Supplied material —
------------------------
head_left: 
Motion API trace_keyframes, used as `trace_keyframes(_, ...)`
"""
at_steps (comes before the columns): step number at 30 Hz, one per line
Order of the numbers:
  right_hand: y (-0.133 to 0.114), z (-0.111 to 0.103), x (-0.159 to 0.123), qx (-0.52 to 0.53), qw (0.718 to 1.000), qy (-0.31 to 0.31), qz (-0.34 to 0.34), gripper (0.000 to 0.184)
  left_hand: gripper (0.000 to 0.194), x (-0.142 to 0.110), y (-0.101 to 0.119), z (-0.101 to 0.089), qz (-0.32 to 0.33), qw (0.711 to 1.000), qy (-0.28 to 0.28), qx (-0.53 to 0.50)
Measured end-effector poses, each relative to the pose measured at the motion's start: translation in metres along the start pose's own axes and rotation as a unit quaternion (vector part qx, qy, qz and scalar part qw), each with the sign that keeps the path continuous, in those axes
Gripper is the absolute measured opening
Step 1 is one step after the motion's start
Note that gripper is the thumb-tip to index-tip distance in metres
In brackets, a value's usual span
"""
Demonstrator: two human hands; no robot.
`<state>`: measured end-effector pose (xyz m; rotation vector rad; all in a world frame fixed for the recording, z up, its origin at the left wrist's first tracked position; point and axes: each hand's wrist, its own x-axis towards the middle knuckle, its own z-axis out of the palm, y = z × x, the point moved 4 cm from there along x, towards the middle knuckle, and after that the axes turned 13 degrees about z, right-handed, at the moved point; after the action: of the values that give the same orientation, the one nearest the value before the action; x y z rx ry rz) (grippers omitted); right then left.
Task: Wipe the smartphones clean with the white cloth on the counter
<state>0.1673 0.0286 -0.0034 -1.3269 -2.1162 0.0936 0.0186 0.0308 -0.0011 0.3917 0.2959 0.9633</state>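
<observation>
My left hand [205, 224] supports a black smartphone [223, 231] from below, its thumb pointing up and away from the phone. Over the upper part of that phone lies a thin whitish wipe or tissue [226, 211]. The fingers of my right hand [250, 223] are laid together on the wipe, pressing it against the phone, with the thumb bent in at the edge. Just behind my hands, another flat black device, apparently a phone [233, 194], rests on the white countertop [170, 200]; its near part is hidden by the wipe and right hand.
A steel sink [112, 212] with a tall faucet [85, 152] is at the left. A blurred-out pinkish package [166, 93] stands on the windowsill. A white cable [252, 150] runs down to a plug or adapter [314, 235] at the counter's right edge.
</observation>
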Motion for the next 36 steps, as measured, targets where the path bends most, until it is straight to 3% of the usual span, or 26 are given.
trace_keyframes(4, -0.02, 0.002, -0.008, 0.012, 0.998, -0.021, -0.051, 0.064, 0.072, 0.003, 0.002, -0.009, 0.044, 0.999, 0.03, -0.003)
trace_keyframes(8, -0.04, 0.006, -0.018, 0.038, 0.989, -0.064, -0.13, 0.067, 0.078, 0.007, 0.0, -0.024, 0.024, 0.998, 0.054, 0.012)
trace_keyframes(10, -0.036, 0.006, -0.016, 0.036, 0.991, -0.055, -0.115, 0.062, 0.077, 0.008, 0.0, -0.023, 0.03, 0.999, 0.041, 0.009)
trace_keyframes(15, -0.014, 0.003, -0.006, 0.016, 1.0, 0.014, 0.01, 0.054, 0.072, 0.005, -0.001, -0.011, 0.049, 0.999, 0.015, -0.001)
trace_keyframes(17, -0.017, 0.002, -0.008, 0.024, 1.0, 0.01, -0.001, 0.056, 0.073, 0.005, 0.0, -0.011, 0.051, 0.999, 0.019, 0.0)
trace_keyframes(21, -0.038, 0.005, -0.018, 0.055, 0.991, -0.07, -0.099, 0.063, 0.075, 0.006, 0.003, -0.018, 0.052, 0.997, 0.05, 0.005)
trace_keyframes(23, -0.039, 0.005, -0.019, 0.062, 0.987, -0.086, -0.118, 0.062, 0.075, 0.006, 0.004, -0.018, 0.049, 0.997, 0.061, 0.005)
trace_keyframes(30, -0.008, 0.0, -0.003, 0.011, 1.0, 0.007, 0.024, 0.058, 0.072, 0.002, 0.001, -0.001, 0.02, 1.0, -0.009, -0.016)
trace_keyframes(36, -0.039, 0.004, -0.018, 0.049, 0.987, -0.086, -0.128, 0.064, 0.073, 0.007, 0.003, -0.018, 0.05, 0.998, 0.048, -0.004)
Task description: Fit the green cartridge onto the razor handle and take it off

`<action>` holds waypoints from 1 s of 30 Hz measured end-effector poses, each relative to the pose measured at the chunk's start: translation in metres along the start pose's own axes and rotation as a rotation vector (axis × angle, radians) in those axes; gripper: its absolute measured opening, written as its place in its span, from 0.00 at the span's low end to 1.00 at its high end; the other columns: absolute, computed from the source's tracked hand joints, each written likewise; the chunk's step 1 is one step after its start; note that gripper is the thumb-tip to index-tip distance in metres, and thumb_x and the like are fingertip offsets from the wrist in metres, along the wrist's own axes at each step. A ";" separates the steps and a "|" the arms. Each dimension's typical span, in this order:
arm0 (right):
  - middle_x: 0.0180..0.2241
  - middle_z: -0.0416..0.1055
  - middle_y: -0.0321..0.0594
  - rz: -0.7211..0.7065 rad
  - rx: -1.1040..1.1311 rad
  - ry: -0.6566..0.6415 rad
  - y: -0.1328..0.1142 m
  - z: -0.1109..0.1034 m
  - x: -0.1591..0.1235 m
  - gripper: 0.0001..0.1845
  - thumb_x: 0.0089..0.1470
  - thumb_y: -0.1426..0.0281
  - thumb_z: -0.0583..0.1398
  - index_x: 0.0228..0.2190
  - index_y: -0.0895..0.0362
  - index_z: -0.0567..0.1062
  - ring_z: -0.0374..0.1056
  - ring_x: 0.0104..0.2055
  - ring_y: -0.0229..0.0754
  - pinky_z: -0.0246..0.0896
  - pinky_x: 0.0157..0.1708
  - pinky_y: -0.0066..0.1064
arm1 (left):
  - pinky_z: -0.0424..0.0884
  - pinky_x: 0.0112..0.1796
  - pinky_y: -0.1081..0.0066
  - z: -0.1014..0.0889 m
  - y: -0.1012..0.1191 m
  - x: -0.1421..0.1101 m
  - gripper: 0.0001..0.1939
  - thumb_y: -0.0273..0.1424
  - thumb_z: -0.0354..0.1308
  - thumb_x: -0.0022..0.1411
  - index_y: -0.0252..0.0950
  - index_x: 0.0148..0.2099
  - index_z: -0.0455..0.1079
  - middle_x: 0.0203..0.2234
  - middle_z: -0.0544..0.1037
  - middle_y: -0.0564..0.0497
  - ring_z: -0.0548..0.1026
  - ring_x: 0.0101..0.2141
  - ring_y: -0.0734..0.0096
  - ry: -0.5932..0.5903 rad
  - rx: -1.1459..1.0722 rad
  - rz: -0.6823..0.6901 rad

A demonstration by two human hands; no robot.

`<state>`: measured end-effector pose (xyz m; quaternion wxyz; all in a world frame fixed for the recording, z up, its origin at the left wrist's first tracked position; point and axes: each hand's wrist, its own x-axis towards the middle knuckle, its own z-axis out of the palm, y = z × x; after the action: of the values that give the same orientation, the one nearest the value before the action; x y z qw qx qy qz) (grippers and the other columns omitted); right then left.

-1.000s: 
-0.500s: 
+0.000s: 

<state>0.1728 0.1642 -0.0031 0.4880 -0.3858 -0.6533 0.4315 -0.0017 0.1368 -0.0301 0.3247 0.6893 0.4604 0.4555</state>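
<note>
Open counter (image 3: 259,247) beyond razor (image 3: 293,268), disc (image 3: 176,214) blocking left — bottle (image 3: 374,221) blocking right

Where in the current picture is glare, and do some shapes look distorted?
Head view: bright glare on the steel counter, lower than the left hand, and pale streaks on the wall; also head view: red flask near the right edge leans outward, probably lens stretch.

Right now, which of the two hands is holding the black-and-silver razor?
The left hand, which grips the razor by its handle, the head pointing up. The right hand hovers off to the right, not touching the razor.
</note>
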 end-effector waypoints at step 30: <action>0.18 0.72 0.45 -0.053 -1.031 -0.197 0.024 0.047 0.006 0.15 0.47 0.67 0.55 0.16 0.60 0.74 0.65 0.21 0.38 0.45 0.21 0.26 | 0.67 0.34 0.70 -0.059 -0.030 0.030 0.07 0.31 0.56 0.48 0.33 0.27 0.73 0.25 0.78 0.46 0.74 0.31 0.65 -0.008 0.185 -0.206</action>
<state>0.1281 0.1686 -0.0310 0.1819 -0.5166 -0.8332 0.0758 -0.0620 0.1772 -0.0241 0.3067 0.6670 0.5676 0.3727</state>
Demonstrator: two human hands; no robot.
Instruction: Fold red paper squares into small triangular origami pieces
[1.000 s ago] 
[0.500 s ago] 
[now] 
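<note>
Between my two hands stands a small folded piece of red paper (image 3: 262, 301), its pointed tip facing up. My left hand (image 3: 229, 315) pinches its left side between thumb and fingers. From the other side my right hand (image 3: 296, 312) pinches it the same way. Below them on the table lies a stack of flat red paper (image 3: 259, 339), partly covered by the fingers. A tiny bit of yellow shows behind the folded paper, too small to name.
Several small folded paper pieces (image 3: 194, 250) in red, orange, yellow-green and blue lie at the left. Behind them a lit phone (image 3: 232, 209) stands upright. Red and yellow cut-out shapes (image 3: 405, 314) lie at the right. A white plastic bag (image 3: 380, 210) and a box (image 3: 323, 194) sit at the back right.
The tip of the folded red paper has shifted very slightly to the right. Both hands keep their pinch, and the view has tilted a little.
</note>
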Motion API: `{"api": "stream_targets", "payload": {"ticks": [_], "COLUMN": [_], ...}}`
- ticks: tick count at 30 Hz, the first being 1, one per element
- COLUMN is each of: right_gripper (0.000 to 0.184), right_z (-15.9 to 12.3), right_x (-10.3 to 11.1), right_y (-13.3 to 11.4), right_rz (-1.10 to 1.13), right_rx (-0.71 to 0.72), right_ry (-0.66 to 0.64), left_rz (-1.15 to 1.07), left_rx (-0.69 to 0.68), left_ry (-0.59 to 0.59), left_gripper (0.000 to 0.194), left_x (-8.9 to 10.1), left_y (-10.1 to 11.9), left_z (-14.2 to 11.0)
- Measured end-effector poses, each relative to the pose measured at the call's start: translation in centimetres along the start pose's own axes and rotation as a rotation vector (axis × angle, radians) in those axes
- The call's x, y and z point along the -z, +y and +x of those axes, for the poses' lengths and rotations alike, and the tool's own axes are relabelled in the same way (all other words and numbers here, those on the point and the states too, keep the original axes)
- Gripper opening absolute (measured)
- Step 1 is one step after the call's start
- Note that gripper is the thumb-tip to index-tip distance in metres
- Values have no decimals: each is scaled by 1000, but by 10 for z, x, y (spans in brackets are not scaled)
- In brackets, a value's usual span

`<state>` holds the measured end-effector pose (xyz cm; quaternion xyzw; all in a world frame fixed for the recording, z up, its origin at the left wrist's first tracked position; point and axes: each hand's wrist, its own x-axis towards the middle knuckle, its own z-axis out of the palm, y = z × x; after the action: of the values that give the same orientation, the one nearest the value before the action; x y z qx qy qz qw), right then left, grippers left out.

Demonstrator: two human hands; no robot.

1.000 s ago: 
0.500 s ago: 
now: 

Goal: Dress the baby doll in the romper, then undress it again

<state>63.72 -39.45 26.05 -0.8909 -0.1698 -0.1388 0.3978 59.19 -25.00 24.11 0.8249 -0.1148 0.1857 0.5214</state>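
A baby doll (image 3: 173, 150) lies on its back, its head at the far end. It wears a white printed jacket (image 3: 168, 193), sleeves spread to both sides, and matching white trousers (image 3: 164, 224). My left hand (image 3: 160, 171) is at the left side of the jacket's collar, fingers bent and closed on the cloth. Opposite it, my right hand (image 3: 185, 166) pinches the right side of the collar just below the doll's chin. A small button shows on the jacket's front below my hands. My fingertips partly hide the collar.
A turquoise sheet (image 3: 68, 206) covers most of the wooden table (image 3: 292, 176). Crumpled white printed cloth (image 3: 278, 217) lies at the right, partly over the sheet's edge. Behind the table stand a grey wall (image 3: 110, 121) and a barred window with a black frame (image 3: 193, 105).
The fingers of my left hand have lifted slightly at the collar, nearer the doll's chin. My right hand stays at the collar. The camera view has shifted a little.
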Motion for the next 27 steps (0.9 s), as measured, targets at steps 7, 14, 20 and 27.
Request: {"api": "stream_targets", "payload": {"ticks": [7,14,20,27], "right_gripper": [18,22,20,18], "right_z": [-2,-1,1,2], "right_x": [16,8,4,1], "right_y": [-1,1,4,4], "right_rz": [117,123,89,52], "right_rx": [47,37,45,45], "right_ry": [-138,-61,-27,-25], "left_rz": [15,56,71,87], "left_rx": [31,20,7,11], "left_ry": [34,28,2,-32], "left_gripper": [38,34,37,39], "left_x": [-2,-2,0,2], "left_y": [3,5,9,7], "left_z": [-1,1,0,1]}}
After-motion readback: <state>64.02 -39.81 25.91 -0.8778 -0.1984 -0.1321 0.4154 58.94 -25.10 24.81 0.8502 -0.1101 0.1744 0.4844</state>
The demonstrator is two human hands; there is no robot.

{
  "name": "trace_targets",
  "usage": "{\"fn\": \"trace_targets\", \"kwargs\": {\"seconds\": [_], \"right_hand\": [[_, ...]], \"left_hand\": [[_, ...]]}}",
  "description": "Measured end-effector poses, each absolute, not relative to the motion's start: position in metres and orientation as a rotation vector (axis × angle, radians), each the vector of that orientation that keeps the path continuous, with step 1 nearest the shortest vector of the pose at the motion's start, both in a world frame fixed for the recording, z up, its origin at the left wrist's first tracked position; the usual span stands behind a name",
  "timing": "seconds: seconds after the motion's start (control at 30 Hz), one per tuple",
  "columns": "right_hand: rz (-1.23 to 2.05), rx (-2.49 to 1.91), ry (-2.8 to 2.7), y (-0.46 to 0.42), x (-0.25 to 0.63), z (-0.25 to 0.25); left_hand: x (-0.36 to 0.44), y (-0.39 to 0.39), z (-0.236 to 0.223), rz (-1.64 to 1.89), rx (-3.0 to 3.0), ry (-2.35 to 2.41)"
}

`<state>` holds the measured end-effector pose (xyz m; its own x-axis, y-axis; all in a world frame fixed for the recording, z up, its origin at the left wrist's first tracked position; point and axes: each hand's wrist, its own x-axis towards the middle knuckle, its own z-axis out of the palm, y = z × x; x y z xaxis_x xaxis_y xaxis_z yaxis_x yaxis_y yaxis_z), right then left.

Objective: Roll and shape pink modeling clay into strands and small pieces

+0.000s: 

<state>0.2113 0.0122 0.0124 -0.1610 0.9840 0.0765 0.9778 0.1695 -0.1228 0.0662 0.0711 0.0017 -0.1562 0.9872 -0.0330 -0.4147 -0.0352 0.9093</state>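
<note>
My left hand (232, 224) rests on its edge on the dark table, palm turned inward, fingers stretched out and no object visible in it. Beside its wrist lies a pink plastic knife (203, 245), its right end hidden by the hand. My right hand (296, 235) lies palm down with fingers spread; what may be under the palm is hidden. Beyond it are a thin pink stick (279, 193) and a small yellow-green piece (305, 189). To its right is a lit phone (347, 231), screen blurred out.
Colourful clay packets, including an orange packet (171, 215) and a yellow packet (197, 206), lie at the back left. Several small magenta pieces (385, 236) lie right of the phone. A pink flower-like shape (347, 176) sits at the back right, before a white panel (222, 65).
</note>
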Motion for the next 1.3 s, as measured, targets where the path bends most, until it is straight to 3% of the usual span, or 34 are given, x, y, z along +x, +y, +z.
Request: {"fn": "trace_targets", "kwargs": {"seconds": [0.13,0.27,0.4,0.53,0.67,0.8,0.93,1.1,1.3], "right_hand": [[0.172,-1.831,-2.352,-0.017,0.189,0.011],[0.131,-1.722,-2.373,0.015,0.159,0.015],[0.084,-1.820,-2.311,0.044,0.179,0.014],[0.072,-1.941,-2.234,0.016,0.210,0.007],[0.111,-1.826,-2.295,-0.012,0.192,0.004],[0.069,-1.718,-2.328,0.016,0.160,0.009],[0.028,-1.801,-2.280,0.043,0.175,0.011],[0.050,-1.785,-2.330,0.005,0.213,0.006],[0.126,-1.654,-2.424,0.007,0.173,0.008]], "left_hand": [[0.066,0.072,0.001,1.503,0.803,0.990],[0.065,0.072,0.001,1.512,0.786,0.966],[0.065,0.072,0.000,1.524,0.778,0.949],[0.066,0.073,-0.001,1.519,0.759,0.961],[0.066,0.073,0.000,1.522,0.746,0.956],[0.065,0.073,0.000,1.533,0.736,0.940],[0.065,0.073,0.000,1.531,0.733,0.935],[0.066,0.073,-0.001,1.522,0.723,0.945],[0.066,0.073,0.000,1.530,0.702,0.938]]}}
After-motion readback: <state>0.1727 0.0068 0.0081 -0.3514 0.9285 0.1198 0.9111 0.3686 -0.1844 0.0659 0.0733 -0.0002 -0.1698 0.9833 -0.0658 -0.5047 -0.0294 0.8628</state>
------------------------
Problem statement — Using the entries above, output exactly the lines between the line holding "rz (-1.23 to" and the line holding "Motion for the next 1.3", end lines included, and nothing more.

Problem solution —
  "columns": "right_hand: rz (-1.23 to 2.05), rx (-2.49 to 1.91), ry (-2.8 to 2.7), y (-0.46 to 0.42), x (-0.25 to 0.63), z (-0.25 to 0.25); left_hand: x (-0.36 to 0.44), y (-0.39 to 0.39), z (-0.236 to 0.223), rz (-1.64 to 1.89), rx (-3.0 to 3.0), ry (-2.35 to 2.41)"
}

`<state>` holds the measured end-effector pose (xyz m; its own x-axis, y-axis; all in a world frame fixed for the recording, z up, its origin at the left wrist's first tracked position; point and axes: each hand's wrist, its own x-axis towards the middle knuckle, its own z-axis out of the palm, y = z × x; x y z xaxis_x xaxis_y xaxis_z yaxis_x yaxis_y yaxis_z), right then left.

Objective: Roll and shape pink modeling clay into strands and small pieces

+0.000s: 

<state>0.2113 0.0122 0.0124 -0.1610 0.9840 0.0765 0.9778 0.1695 -0.1228 0.0662 0.0711 0.0017 -0.1562 0.9872 -0.0330 -0.4147 -0.0352 0.9093</state>
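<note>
My left hand (232, 224) rests on its edge on the dark table, palm turned inward, fingers stretched out and no object visible in it. Beside its wrist lies a pink plastic knife (203, 245), its right end hidden by the hand. My right hand (296, 235) lies palm down with fingers spread; what may be under the palm is hidden. Beyond it are a thin pink stick (279, 193) and a small yellow-green piece (305, 189). To its right is a lit phone (347, 231), screen blurred out.
Colourful clay packets, including an orange packet (171, 215) and a yellow packet (197, 206), lie at the back left. Several small magenta pieces (385, 236) lie right of the phone. A pink flower-like shape (347, 176) sits at the back right, before a white panel (222, 65).
</note>
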Motion for the next 1.3 s, as measured, targets where the path bends most, until it is straight to 3% of the usual span, or 34 are given, x, y, z along +x, +y, +z.

No more output is given for this exercise.